Life will be easier that way.

A job is better than no job is what we hear, despite knowing how much we hate that job. It’s easier to stay in a miserable job than to quit and search for another.

As we have gotten older, we’ve lost that sense of fearlessness. We think before we do. Sometimes we think so much that we do nothing. We’re not fighters. We are more easily to quit.

What happened?

We have become brainwashed. We have listened to what our parents, friends, relatives, and society have told us. We hear it so much we believe that is the only reality. We didn’t change overnight. It happened slowly overtime.

We rationalize too much. The freedom we have is actually a bad thing. Too many choices can paralyze us. We want some guidance, but when we follow what others say we should do, instead of listening to our hearts, it kills us on the inside.

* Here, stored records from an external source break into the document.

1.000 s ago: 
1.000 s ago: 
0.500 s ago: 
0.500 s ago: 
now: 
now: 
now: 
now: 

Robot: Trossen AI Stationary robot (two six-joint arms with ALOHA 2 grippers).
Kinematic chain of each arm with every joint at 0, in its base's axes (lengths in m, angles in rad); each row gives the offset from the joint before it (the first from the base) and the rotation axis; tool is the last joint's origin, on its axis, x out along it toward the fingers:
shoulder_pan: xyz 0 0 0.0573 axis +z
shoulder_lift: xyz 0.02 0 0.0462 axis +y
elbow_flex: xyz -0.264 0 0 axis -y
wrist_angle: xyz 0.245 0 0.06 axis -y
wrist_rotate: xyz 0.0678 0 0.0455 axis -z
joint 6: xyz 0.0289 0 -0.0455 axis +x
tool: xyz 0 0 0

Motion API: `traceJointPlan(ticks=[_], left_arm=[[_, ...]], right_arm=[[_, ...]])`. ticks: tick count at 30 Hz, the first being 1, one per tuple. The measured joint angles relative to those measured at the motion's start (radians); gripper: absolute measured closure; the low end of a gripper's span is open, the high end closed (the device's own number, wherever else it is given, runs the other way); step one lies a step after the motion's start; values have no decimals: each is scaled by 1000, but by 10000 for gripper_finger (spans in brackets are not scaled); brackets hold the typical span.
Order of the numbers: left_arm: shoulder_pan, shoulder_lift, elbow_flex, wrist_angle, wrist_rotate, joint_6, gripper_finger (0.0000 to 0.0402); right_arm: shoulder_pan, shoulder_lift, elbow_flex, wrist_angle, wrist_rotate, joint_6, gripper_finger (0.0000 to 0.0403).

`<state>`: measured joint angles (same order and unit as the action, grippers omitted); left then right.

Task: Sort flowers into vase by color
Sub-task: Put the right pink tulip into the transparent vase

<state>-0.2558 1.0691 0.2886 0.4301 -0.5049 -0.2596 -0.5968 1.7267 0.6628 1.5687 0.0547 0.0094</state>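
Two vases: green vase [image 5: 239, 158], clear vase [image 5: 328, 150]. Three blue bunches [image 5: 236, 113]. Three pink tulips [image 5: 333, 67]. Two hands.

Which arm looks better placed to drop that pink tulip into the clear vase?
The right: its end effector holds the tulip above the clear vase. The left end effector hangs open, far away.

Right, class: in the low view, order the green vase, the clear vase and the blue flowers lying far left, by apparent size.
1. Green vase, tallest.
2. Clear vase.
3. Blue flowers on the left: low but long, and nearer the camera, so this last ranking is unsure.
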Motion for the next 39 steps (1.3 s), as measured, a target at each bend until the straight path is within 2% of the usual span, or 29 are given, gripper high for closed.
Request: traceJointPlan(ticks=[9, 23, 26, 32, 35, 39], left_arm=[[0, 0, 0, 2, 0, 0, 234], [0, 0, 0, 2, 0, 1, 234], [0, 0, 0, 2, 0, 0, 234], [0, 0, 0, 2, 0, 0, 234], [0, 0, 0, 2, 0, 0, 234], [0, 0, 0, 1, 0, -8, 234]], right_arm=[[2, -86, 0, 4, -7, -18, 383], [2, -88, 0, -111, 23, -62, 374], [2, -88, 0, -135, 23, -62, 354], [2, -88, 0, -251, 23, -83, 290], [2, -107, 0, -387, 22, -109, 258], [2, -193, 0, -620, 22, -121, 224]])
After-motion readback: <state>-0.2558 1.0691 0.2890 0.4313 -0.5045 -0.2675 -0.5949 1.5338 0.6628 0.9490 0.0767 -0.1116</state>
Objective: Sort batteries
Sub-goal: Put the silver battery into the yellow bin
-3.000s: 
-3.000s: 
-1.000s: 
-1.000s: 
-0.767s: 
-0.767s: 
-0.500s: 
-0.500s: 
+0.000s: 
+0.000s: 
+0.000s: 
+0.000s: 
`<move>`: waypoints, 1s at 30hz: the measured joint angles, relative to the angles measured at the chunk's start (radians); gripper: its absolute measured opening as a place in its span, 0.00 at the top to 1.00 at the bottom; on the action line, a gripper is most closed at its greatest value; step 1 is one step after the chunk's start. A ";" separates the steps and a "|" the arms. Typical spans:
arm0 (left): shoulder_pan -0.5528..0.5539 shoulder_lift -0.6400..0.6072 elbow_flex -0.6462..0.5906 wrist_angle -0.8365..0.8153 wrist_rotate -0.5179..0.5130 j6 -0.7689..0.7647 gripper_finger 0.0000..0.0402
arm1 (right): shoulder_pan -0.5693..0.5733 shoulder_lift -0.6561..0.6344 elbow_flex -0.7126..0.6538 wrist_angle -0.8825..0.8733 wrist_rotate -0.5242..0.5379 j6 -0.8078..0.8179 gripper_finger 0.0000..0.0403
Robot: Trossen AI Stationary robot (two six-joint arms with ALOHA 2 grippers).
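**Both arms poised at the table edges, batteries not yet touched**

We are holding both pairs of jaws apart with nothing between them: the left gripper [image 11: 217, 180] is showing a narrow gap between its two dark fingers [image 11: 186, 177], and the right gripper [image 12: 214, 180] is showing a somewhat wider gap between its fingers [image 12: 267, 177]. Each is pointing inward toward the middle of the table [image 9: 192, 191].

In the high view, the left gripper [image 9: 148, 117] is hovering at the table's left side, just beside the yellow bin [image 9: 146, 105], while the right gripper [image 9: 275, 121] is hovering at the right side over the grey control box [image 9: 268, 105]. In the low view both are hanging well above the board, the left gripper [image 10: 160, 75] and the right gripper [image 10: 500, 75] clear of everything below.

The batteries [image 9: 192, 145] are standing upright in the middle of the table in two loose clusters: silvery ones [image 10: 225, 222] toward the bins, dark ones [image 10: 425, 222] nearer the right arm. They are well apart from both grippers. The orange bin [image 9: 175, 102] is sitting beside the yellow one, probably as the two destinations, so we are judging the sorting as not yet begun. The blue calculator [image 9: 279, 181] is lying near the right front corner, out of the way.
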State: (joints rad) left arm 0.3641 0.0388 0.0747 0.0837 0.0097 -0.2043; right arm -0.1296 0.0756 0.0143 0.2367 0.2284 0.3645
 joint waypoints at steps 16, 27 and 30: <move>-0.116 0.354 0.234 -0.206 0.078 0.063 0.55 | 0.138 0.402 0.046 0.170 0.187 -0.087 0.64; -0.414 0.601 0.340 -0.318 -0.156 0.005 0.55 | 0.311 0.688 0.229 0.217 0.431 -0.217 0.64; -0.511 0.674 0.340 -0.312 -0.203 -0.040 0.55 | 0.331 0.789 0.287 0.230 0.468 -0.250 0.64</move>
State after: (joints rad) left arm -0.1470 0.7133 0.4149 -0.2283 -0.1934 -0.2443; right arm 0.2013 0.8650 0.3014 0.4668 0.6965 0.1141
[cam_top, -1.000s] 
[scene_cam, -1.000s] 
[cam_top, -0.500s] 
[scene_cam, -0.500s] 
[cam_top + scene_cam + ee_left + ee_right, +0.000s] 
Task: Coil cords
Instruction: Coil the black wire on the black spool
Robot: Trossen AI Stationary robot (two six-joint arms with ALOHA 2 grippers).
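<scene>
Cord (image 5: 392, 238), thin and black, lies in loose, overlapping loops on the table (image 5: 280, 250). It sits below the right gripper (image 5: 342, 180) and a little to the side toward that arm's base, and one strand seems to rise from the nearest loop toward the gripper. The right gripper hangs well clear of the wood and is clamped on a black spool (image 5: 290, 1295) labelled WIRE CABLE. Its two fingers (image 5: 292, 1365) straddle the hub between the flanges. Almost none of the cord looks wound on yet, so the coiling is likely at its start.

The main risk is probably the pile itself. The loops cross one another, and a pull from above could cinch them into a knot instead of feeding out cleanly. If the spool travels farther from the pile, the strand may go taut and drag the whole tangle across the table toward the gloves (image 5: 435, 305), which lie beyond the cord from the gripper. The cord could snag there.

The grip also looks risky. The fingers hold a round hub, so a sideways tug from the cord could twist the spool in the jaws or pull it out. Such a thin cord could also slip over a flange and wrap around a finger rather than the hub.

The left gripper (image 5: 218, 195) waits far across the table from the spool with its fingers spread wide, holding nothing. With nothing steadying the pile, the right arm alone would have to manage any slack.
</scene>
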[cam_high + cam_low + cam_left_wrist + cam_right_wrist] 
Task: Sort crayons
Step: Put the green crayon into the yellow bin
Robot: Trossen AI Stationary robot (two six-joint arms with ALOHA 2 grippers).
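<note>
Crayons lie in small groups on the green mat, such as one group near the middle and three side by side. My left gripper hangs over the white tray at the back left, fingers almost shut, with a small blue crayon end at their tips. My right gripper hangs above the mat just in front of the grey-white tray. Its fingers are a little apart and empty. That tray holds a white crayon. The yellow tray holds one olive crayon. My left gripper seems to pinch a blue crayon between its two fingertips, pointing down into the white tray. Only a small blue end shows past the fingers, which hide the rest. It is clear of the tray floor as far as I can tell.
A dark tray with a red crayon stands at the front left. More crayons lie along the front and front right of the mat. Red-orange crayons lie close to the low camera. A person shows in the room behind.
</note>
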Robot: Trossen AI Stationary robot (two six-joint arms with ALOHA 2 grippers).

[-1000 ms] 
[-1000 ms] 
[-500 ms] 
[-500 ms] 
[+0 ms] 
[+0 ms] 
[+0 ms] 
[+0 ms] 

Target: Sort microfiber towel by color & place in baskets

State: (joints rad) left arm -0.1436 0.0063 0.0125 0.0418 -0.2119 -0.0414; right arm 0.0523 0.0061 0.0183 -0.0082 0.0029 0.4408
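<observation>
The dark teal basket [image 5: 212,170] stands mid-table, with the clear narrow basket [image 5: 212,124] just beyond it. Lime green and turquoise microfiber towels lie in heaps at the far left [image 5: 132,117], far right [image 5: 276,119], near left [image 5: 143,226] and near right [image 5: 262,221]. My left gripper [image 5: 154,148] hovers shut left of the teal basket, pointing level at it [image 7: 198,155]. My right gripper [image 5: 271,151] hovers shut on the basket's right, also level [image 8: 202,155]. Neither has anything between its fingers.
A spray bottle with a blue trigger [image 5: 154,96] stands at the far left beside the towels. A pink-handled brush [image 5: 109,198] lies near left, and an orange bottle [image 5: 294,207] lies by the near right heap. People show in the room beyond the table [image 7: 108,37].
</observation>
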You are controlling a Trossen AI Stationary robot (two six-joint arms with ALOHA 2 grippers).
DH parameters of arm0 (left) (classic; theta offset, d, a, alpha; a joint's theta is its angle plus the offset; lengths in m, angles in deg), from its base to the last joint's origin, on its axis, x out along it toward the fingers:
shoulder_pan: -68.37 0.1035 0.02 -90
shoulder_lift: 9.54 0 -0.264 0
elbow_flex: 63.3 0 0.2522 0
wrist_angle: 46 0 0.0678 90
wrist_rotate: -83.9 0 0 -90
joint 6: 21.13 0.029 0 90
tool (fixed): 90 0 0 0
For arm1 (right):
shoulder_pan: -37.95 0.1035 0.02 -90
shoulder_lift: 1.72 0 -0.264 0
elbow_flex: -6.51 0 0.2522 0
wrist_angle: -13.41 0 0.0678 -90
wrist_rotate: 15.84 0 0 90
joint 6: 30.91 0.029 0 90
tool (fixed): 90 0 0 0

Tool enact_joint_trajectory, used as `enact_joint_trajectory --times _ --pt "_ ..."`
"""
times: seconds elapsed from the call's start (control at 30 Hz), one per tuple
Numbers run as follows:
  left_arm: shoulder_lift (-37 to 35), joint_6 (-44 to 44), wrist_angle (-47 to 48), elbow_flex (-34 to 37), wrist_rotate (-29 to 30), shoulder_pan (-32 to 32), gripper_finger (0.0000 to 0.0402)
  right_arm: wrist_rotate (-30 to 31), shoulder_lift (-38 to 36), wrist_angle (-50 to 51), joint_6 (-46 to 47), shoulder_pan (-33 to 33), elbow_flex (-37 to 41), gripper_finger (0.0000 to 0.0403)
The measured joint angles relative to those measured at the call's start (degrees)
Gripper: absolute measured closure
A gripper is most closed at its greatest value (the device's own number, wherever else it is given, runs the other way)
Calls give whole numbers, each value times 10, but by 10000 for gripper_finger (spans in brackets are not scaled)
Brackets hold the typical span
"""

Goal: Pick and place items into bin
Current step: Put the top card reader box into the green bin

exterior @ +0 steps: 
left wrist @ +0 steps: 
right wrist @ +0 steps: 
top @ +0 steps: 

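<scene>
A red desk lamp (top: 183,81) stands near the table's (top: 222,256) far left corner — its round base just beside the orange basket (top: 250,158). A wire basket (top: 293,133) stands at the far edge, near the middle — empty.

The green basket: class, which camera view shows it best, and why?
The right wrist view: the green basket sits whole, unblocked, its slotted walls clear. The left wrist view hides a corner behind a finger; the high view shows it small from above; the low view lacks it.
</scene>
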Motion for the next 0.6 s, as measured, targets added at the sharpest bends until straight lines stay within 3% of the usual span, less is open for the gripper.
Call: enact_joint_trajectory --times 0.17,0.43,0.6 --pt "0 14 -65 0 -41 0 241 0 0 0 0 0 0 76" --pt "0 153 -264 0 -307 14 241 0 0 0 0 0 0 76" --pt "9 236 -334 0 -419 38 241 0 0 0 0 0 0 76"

We feel that life sucks. It isn’t easy anymore. Those instincts we were born with are still a part of us, but buried by layers of conformity.

It’s a shame

This time is the best time in our life. It doesn’t matter how old we are. What matters is that we’re still alive. That’s why it’s an amazing time. There is so much in the world for us.

One of the biggest problems is that we want success and happiness, but we want it to come without effort. We don’t want to struggle, fail, or face embarrassment. We don’t want to be rejected.

We want everything to be perfect. We want our first business idea to be the big one. We want anything we do for the very first time to be THE one. The one that brings in money, successful, and recognition. We want it and we want it now.

Never mind that we have never started a business in our life. Never mind that we are just a beginner. We want it to be easy. It’s stupid to think we get everything right the first time to do it, but that’s what we hope for.

This kind of thinking leads to getting nothing done. If we expect perfection, we’re creating a impossible reality. Since we know perfection will not happen, we do not even begin. A great life isn’t going to come easy. That’s the reality.